Le graphique montre la bidirectionnalité du complexe CODH/ACS de C. autoethanogenum (CODH en orange et ACS en violet). Dans des conditions chimiolithoautotrophes, l'enzyme peut transformer le dioxyde de carbone (CO2) en monoxyde de carbone (CO), séquestré dans un canal de gaz (en haut). Le CO sera transformé en acétyl-CoA, le bloc de construction de la cellule utilisé pour obtenir l'énergie cellulaire et construire le matériau cellulaire. Pendant le processus de conversion du gaz, le CO dégagé par l'activité industrielle peut être utilisé très efficacement par le CODH/ACS (en bas). Il est capté par les nombreux canaux gazeux et générera à la fois de l'acétyl-CoA et de l'énergie chimique, permettant à la cellule de vivre du CO. Crédit :O. Lemaire et T. Wagner. L'image non protégée par le droit d'auteur utilisée a été obtenue auprès de la National Oceanic and Atmospheric Administration (NOAA) et de la photothèque Pexel (Black Smoker; NOAA Office of Ocean Exploration and Research, 2016 Exploration en eaux profondes des Mariannes ; Photographie d'usine par Chris LeBoutillier
Mêmes ingrédients, architecture différente
Après, les deux chercheurs ont mené d'autres expériences pour prouver que la première structure n'était pas un artefact mais la réalité biologique. Les expériences suivantes ont confirmé le modèle initial. Ainsi, la découverte prouve clairement fausse l'hypothèse précédente selon laquelle l'enzyme CODH/ACS a toujours la même structure globale. "L'enzyme de Moorella thermoacetica a une forme linéaire, " explique Olivier N. Lemaire, premier auteur de l'étude, qui a été récemment publié dans la revue scientifique BBA Bioénergétique . « A Moorella thermoacetica, l'enzyme produit du monoxyde de carbone dans le CODH et l'utilise dans l'ACS. Entre eux, il est piégé et canalisé à travers un canal de gaz scellé. ACS synthétisera à terme l'acétyl-CoA, un bloc de construction transformé en acétate et en éthanol. Le reste de la cellule ne voit pas de monoxyde de carbone."

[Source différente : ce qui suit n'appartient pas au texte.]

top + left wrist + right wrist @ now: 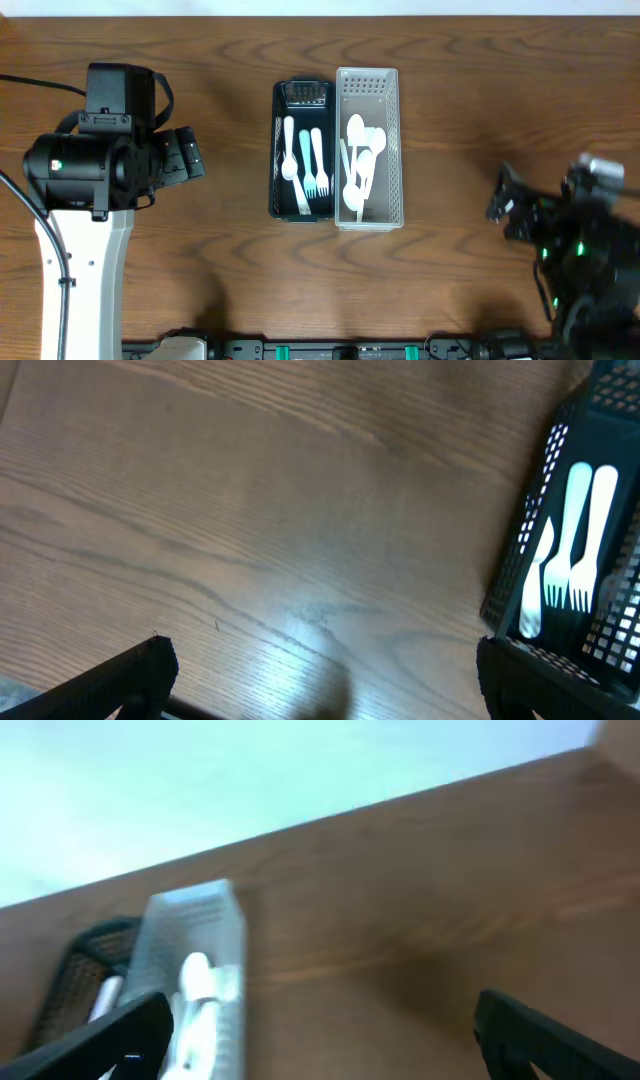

Mais Clostridium autoethanogenum absorbe directement le monoxyde de carbone. « Chez Clostridium autoethanogenum, l'enzyme CODH/ACS n'a pas qu'une seule ouverture, mais plusieurs. De cette façon, il peut collecter autant de monoxyde de carbone que possible et le conduire dans tout un système de tunnels, fonctionnant dans les deux sens, " dit Lemaire. " Ces résultats montrent un remaniement des gaz-tunnels internes au cours de l'évolution de ces bactéries, conduisant putativement à un complexe bidirectionnel qui assure un flux élevé de conversion de monoxyde de carbone vers la conservation de l'énergie et l'assimilation du monoxyde de carbone, agissant comme la principale centrale électrique cellulaire. » À la fin du processus, de l'acétate et de l'éthanol sont également générés, qui peuvent être utilisés pour produire des carburants.
« Nous avons maintenant une idée de ce à quoi ressemble cette enzyme très efficace et robuste, " dit Tristan Wagner. " Mais notre découverte n'est qu'un pas de plus. Entre autres, la question reste ouverte de savoir comment la bactérie peut survivre et utiliser le monoxyde de carbone pour nourrir l'ensemble de ses besoins énergétiques cellulaires. Nous avons quelques hypothèses, mais nous sommes encore au début. Pour comprendre l'ensemble du processus chimique de conversion du monoxyde de carbone en acétate et en éthanol, d'autres protéines doivent être étudiées."